GIVEN INFORMATION:
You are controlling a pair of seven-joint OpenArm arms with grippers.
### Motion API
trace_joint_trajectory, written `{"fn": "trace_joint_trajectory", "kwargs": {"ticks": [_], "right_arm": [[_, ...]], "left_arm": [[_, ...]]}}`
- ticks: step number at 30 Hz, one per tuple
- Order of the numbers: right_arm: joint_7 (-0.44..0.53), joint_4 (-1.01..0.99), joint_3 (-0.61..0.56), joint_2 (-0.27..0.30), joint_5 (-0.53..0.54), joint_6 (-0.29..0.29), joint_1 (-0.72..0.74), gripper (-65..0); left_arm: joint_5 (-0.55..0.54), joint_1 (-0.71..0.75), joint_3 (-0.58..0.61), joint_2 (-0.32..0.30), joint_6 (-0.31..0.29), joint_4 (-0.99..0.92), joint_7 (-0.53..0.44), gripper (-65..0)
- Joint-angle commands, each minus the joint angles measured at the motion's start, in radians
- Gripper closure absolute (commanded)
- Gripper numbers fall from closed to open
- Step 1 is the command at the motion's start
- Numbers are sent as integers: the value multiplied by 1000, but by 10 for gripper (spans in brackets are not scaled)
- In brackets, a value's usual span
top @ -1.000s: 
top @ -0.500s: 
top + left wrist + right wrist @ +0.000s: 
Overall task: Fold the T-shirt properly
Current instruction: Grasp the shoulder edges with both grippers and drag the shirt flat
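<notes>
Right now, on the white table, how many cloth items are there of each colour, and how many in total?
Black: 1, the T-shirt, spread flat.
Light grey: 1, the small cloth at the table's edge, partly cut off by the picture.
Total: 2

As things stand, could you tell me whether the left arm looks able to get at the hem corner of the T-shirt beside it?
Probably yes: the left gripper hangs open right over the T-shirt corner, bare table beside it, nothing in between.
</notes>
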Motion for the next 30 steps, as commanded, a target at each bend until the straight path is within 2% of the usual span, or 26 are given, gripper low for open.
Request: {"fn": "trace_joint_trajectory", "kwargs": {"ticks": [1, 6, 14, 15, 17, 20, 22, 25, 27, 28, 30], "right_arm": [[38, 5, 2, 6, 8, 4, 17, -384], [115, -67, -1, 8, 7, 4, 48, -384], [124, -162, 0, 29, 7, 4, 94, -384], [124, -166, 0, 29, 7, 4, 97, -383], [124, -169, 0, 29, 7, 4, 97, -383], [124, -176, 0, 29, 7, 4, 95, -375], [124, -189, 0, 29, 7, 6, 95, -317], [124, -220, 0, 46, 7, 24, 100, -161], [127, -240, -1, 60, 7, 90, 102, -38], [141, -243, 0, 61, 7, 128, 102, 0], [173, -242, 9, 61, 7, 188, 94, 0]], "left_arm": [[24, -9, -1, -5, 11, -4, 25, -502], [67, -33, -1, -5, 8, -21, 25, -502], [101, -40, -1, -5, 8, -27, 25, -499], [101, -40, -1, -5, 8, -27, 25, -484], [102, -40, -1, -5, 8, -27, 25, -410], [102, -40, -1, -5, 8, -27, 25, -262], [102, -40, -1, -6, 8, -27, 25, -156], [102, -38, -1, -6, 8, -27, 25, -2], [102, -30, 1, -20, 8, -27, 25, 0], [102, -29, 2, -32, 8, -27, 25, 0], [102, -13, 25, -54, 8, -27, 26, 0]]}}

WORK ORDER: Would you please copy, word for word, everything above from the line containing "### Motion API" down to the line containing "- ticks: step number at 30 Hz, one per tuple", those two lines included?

ANSWER TO THE PROBLEM:
### Motion API
trace_joint_trajectory, written `{"fn": "trace_joint_trajectory", "kwargs": {"ticks": [_], "right_arm": [[_, ...]], "left_arm": [[_, ...]]}}`
- ticks: step number at 30 Hz, one per tuple

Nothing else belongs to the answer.